● **TRY IT**
Which of the lines in the data mention the string "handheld"? List them all.
===== AVAILABLE RECORDS
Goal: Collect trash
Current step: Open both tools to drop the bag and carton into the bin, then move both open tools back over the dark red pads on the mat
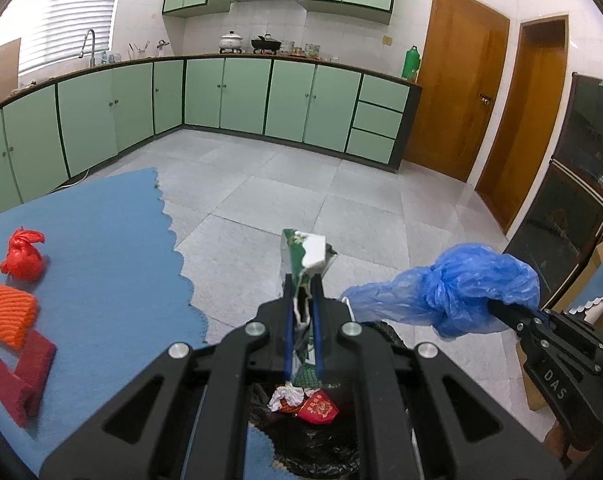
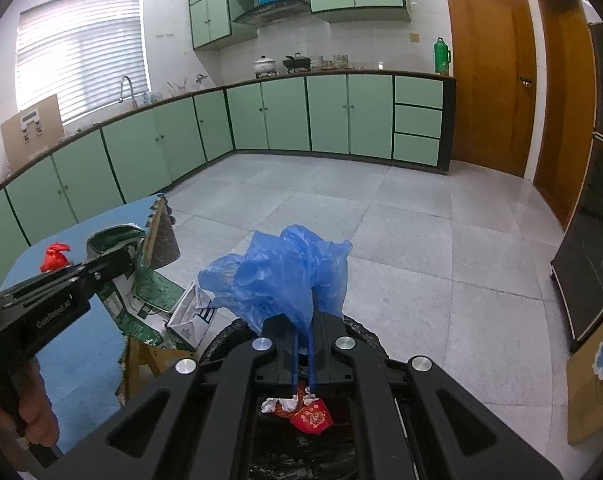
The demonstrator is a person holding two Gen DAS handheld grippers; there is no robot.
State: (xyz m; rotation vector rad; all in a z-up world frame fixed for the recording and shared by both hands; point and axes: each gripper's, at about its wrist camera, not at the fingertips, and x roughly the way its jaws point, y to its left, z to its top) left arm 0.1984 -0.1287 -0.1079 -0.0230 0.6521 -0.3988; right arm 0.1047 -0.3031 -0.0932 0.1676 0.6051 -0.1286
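Observation:
My left gripper (image 1: pixel 303 280) is shut on a crushed green and white carton (image 1: pixel 303 254), which sticks up past the fingertips. To its right, my right gripper (image 1: pixel 497 310) is shut on a crumpled blue plastic bag (image 1: pixel 461 284). In the right wrist view the blue plastic bag (image 2: pixel 285 276) bulges over the right gripper (image 2: pixel 315 292), and the left gripper (image 2: pixel 113 260) holds the carton (image 2: pixel 149 296) at the left. Both grippers hang over a bin with a black liner (image 1: pixel 301 440) that holds a red packet (image 1: pixel 319 410) and crumpled paper (image 1: pixel 285 396).
A table under a blue cloth (image 1: pixel 101 240) carries a knotted red bag (image 1: pixel 23 258), an orange knitted piece (image 1: pixel 7 314) and a dark red folded item (image 1: pixel 21 376). A wooden stool (image 2: pixel 141 356) stands beside the bin. Green cabinets, wooden doors and a dark cabinet (image 1: pixel 573 200) ring the tiled floor.

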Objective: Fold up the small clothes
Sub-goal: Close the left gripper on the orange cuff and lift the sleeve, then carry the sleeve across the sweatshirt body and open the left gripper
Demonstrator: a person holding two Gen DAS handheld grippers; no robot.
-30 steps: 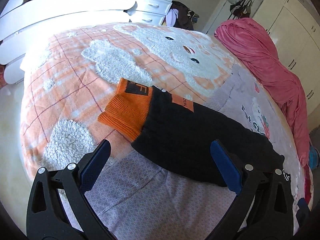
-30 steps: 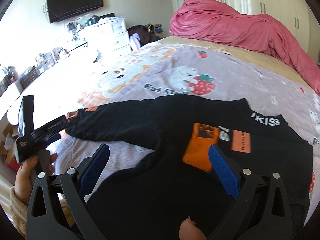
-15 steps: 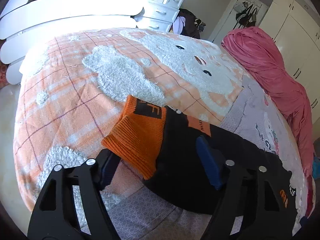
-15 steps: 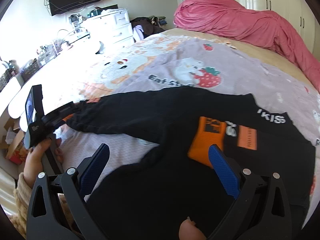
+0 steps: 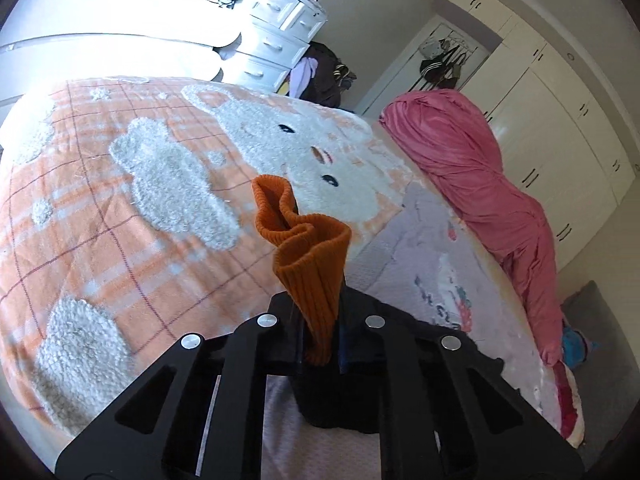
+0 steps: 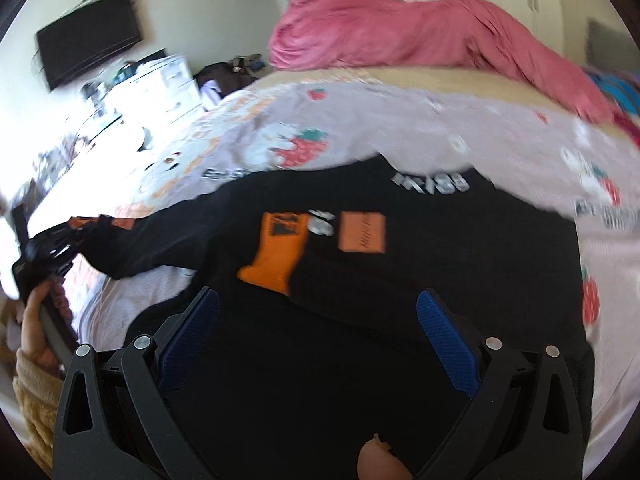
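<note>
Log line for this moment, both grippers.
left gripper: shut on orange cuff | right gripper: open over black sweatshirt | fold: unfinished

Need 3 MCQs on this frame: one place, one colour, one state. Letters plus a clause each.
1. Where does the pink blanket lie?
A. on the floor
B. along the bed's far side, by the wardrobes
C. on the dresser

2. What colour is the cuff in the left gripper?
A. orange
B. green
C. white

3. How do the right gripper jaws stand?
A. shut on a cuff
B. shut, empty
C. open over the black top

Key: B, it lies bunched there; A, orange ribbing sticks up between the shut jaws; C, blue pads stand apart, gripping nothing.
</note>
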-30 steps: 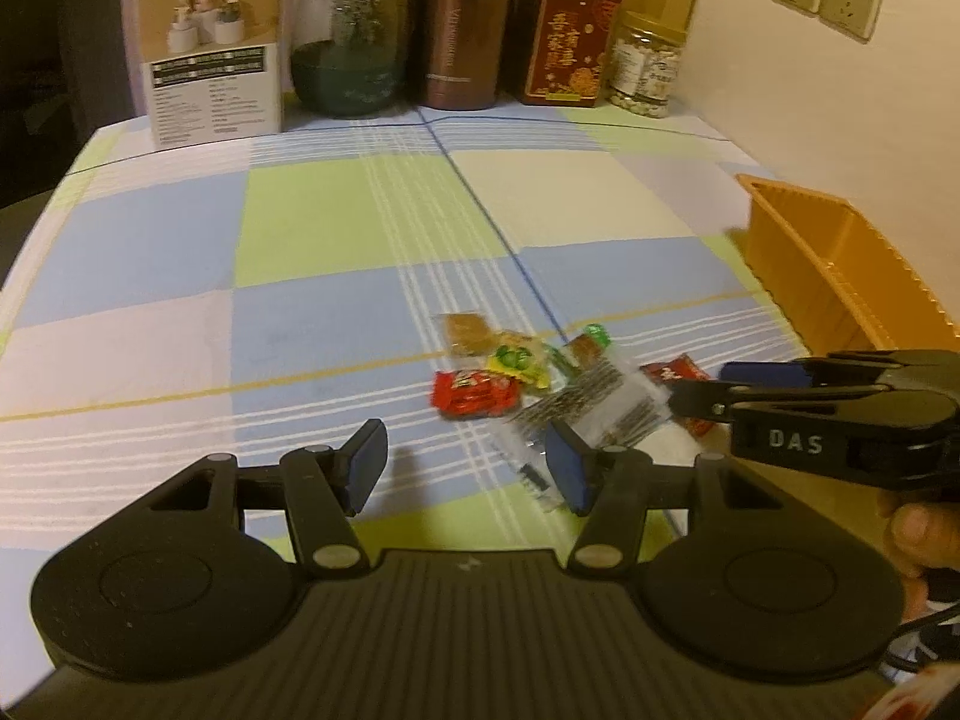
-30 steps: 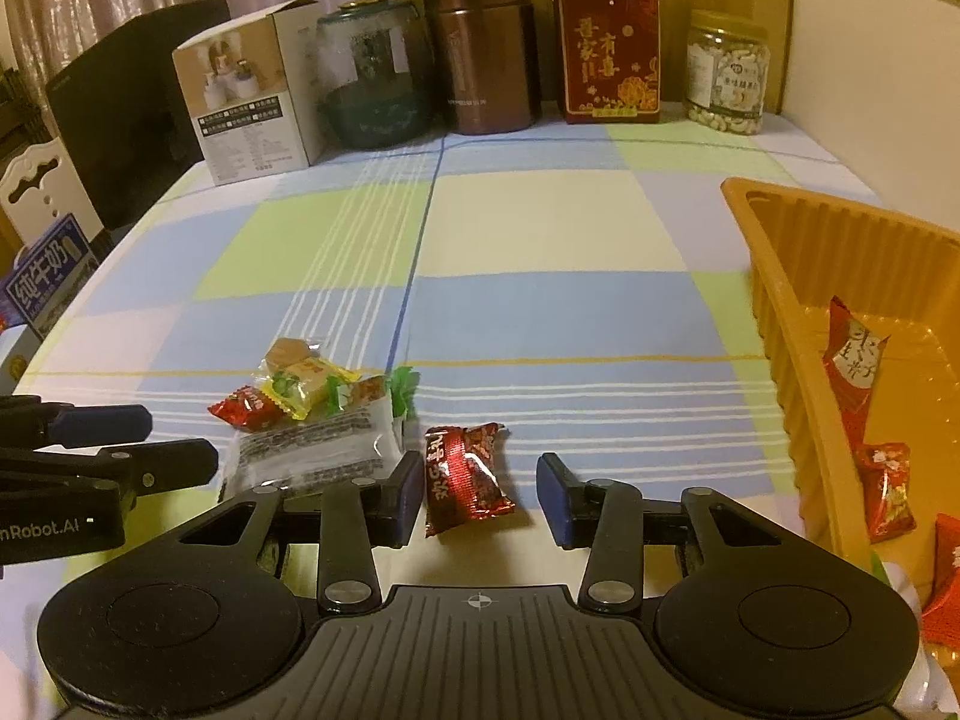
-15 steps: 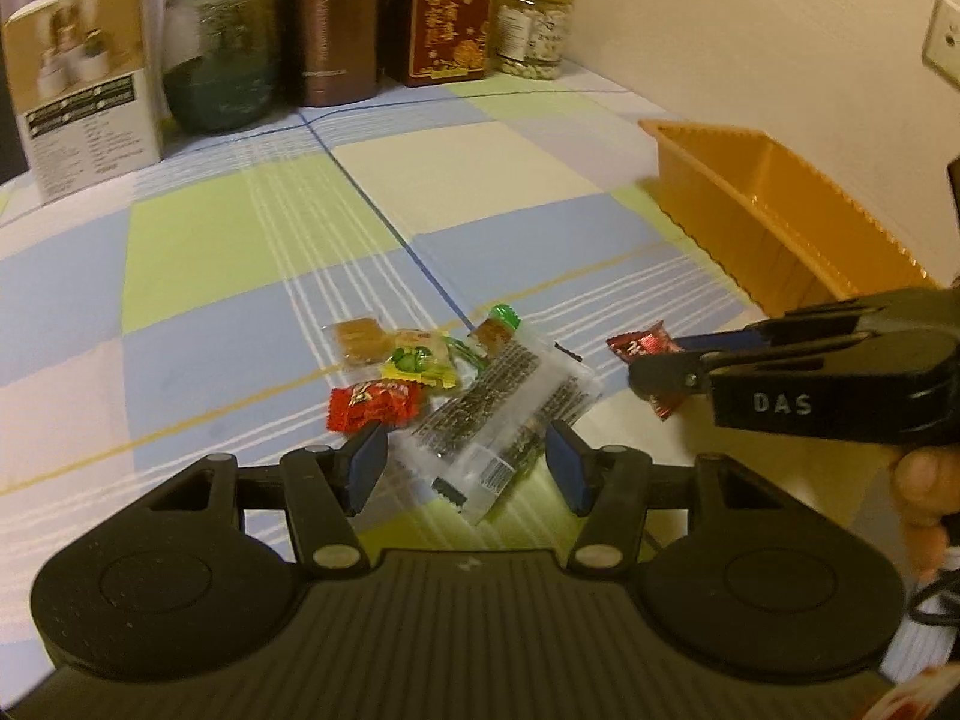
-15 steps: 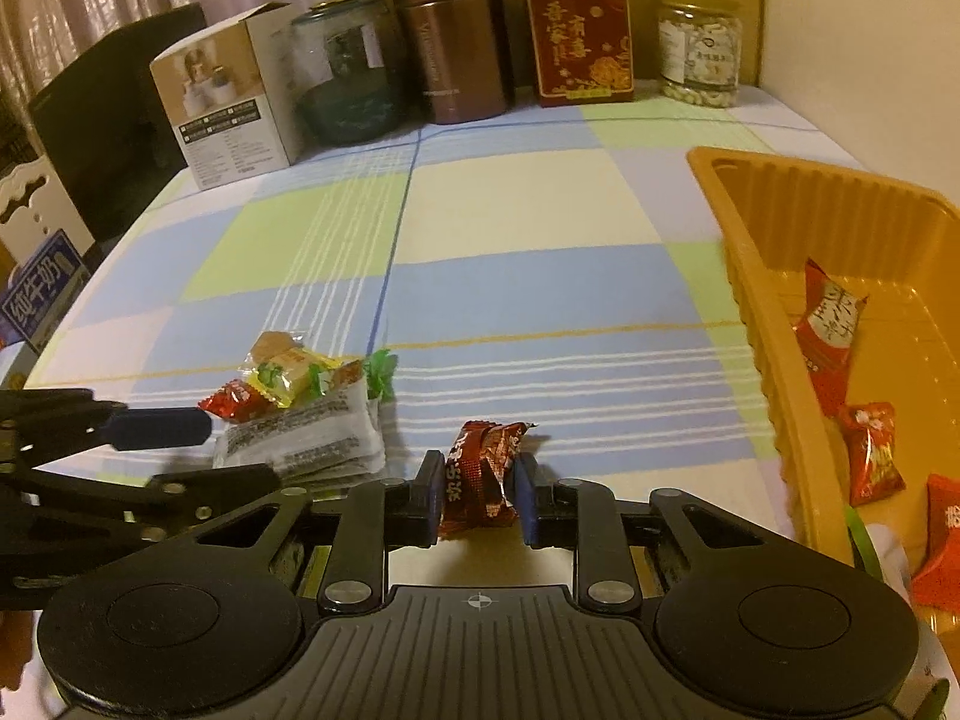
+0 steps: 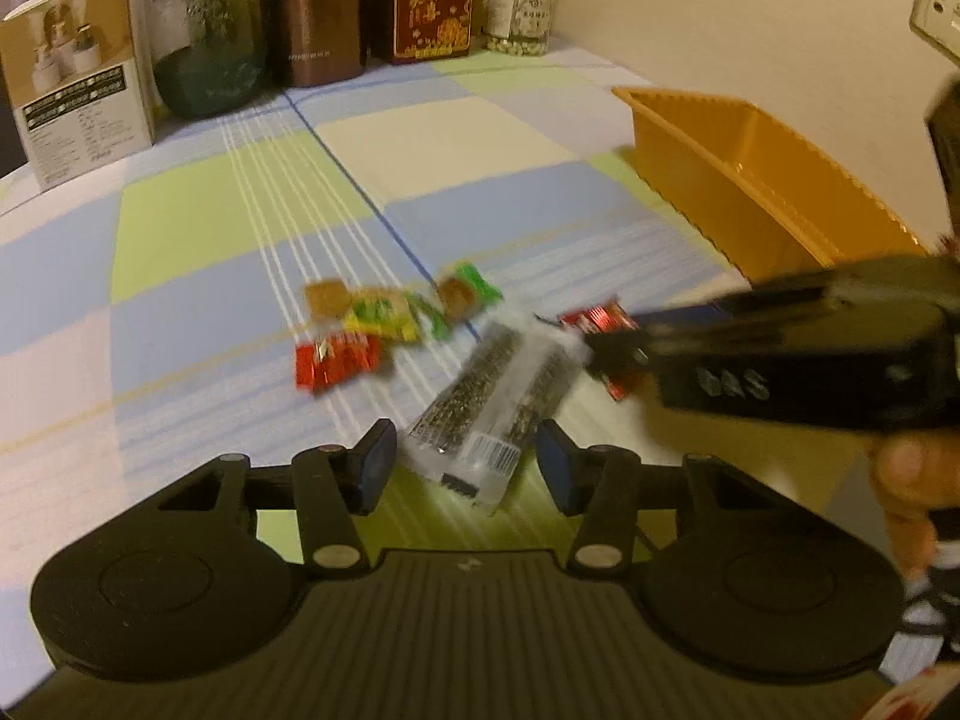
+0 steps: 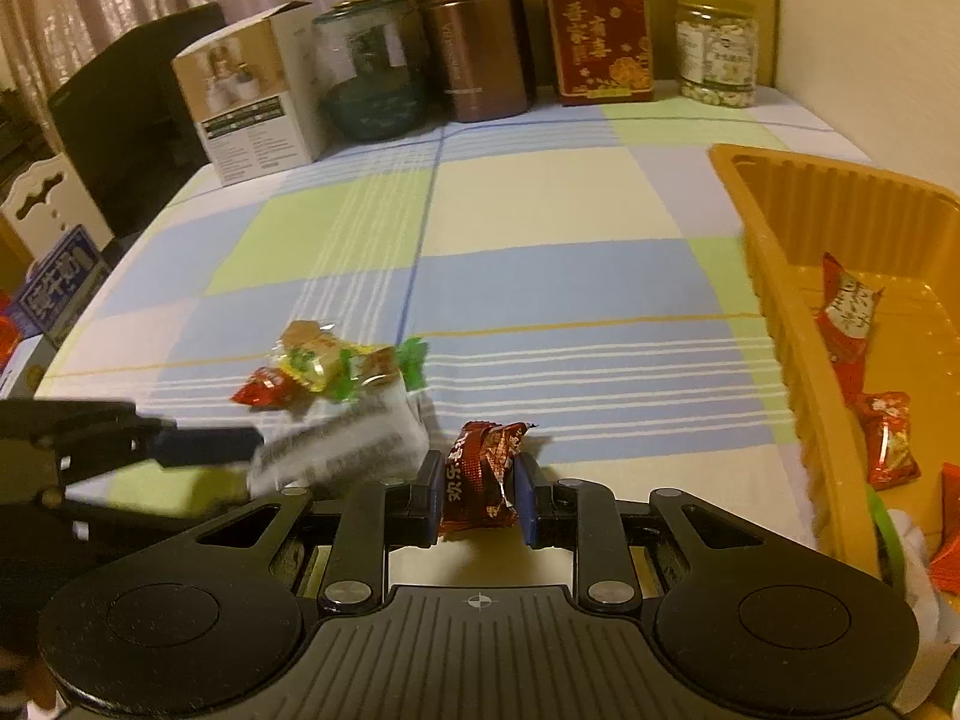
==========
● **OUTPUT OF THE EXERCISE**
The demonstrator is a person holding two Gen DAS handheld grippers; there is no robot.
Demonstrator: a person holding two Gen DAS handheld grippers; no robot.

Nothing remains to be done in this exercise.